### Data block
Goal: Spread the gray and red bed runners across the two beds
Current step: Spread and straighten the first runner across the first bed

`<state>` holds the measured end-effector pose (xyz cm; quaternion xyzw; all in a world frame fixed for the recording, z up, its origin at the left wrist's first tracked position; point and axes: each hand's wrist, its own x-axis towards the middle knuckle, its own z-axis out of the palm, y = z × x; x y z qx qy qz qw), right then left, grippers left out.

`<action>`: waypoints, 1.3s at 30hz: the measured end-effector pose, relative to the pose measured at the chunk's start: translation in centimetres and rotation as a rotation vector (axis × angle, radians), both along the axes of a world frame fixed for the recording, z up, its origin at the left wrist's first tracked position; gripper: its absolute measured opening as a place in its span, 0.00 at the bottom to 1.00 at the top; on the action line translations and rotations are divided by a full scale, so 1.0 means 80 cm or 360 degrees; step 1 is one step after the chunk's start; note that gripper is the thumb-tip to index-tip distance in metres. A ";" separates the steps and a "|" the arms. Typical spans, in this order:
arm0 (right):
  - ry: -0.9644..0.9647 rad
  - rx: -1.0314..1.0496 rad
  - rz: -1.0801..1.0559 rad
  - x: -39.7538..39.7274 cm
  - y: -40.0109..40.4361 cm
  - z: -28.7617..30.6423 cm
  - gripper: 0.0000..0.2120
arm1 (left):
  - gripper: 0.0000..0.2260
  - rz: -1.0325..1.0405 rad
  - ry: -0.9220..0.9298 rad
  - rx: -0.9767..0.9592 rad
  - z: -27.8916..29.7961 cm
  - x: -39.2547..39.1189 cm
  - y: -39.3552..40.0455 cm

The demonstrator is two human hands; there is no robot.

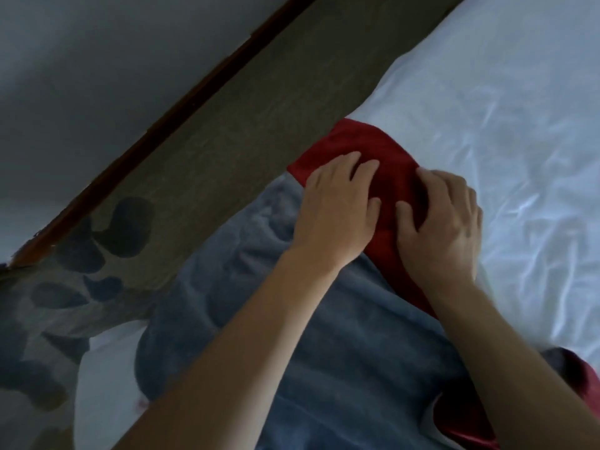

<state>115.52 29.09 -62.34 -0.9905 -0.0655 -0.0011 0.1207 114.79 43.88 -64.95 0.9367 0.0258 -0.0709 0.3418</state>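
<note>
Head view: both hands on red runner (pixel 373 147), 12 o'clock of gray runner (pixel 324 336).
Left hand (pixel 337 206): flat, pressing.
Right hand (pixel 444 216): fingers curled, gripping cloth.
Done: little; runners bunched on bed (pixel 503 108).
Left: spreading both.

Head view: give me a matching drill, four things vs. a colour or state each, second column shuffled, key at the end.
Things:
1. red runner
2. gray runner
3. bed sheet
4. left hand

States:
A. white and wrinkled, lying bare beyond both hands
B. bunched in soft folds under the forearms
C. fingers spread flat, pressing on red cloth
D. folded end at the bed's edge, beneath both hands

Pairs: 1-D, 2-B, 3-A, 4-C. The right hand rests on the red runner with its fingers bent.
</note>
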 end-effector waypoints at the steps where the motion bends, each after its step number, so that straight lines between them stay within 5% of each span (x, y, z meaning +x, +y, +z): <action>1: 0.0012 -0.0001 -0.0076 -0.013 -0.017 0.002 0.21 | 0.22 -0.0093 -0.0052 0.0029 0.005 0.001 -0.015; 10: 0.0196 -0.0039 -0.0475 -0.109 -0.148 0.017 0.11 | 0.11 -0.0960 -0.0240 0.0241 0.030 -0.026 -0.171; 18: 0.0226 -0.0213 -0.0678 -0.150 -0.247 0.033 0.10 | 0.09 -0.0568 -0.0196 0.0588 0.025 -0.022 -0.182; 27: 0.0060 -0.0170 -0.0547 -0.198 -0.307 0.043 0.08 | 0.11 -0.1050 -0.0184 0.0334 0.055 -0.101 -0.308; 39: -0.0137 -0.0010 -0.0782 -0.278 -0.392 0.045 0.13 | 0.15 -0.0977 -0.0153 0.0268 0.076 -0.184 -0.409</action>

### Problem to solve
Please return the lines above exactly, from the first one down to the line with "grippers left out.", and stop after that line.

### Written response
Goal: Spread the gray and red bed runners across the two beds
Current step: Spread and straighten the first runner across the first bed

`<state>` holds the measured end-effector pose (xyz cm; quaternion xyzw; all in a world frame fixed for the recording, z up, its origin at the left wrist's first tracked position; point and axes: each hand's wrist, its own x-axis towards the middle knuckle, its own z-axis out of the palm, y = z × x; x y z qx qy qz qw), right then left, grippers left out.

No further work is required for this exercise.